Veslemes’ Norway is a contemporary story about a free-spirited vampire Zano who dances his way through a strange underworld disco joint in Athens, while Aliki, an agent of a sinister military cast tries to convince him to sink his teeth into the Leader, a Methuselah-like figure, so the latter can achieve eternal life. With certain similarities to Jim Jarmusch’s Only Lovers Left Alive, it is an entertaining and often bleakly funny romp through a time-warped space that reeks sweetly of death, debauchery and addiction. The main character, played by the always intense and charismatic Vangelis Mourikis, stumbles through this world with absurdist quips and defiance of authority. His gruesome end comes with a stake through the heart after he stubbornly refuses to submit. The opening shots, intercut between a model railway set and a real train, create a playful cross over between prosaic and phantasmagorical reality.

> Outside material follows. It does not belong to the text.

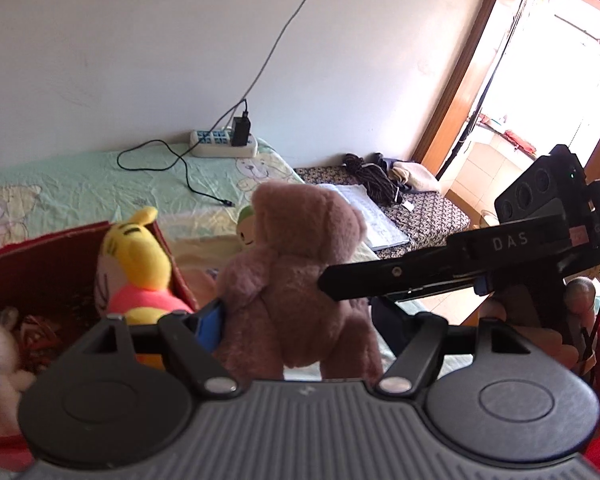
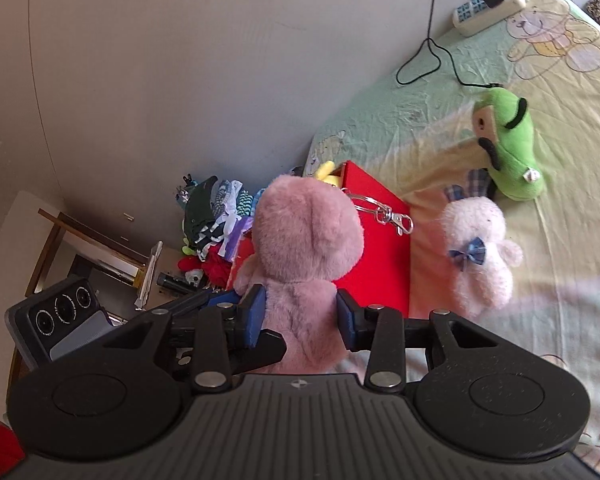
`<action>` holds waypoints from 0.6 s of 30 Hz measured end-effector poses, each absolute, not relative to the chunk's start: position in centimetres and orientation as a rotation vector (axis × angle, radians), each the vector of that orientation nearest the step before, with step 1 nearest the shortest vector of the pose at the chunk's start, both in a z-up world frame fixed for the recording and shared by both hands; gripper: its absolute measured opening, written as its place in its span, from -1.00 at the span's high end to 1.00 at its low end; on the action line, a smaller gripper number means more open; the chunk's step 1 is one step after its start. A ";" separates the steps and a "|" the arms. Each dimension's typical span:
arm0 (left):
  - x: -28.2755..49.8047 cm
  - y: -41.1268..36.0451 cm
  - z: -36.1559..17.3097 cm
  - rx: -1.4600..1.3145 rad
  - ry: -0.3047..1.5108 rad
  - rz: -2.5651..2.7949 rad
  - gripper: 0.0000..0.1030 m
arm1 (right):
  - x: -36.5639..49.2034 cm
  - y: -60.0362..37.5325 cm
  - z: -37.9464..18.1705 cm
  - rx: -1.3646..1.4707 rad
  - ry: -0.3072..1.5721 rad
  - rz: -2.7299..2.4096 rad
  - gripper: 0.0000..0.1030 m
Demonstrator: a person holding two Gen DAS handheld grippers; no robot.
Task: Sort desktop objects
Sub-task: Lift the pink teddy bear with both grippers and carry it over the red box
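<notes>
A pink-brown teddy bear (image 1: pixel 300 264) hangs in the air above the bed, gripped from two sides. My left gripper (image 1: pixel 296 320) is shut on its lower body, one blue pad (image 1: pixel 208 326) pressing its flank. My right gripper (image 2: pixel 300 316) is shut on the bear (image 2: pixel 308 232) too, and its black finger (image 1: pixel 380 276) reaches in from the right. A metal key ring (image 2: pixel 388 212) dangles by the bear's head. Behind stands a red box (image 2: pixel 380 248) with a yellow plush (image 1: pixel 140 256) leaning over its rim. A white bunny (image 2: pixel 476 256) and a green plush (image 2: pixel 508 148) lie on the sheet.
A power strip (image 1: pixel 224 144) with a charger and black cable lies at the bed's far edge by the wall. An open notebook (image 1: pixel 376 216) and dark cords (image 1: pixel 372 180) lie on a patterned cover. Clothes (image 2: pixel 216 216) are piled beyond the box. A bright doorway (image 1: pixel 540 80) is on the right.
</notes>
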State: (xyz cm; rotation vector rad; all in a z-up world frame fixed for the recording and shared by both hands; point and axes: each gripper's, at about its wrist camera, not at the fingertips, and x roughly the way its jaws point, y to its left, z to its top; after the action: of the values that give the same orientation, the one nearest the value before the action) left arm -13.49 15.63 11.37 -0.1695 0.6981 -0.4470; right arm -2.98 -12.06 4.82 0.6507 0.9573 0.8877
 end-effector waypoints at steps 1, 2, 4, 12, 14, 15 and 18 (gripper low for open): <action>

The film is inspired by the spoof horror lyrics of a 1984 rock song with the line “Norway descends on the Mediterranean”. A genre movie that expresses many of the cinema preferences of younger Greek audiences and directors, it will be interesting to see how well it travels overseas. It received the FIPRESCI award for the Greek Films section.
Yannis Fagras’ Forget Me Not, an ambitious “road movie” on the freezing seas of Alaska, divided its audiences. His first feature Still Looking for Morphine (2001), a low budget black-and-white film, received critical acclaim and commercial success, and made it to TIFF’s 20 most popular Greek films. Ten years in the making (due in great part to funding and other difficulties with the Greek Film Centre), Forget Me Not is an intriguing and visually alluring film, despite its surface narrative gaps. The story is relatively simple. Alex, a professional diver, has left Greece and his lover, Daphne, for work in the U.S. from where he forgets to return. He journeys to Alaska to perform a dangerous dive, while Daphne also arrives there to reunite with him. Chance will see to it that their paths never cross. The real narrative of the film however is the boat voyage in the Bering Sea towards the site of the dive, whose exact goal is never revealed. Panagiotis Salapatas’ cinematography captures the menacing power of the sea and magnificent distant snow-capped mountains, while the soundtrack builds suspense with repeated guitar riffs. A “heart of darkness” journey, the film cinematically reminds one of Joseph Conrad’s literary statement, “Most things and most natures have nothing but a surface.” (3) A number of critics, impatient with the minimal narrative and plot information, dismissed the film as a failed love story with no character development. However, the film stakes its artistic authenticity on the interplay between a deeper visual narrative and the surface story, keeping plot information to a minimum. It is in this balance that the film may lose its audience. Forget Me Not lends itself to multiple readings in its evocative exploration of liminal spaces: chance and will, desire and impossibility, life and death, fear and calm, East and West, human fate and the power of nature… A film that will most probably go on exasperating some and intriguing others.
Amongst the nine films added to the official entries in the Greek Films section, there were a number of stand-outs characterised by different styles and thematic interests. Christos Voupouras’ 7 Kinds of Wrath continues his earlier cinematic explorations of the relationship between Greeks and their contemporary Other, migrants and refugees, whose poverty and otherness both repel and attract the mainstream social imaginative. Shot almost entirely in black-and-white, it follows the life of a middle-aged archaeologist who begins a relationship with a young Egyptian worker in a milieu where gay Greek and foreign men meet. The film has a loose narrative structure but an assured focus on the cultural and social borders that exist in matters of love and desire between individuals of unequal status. An honest, restrained and contemplative cinematic gaze at the spaces between people and their need for intimacy.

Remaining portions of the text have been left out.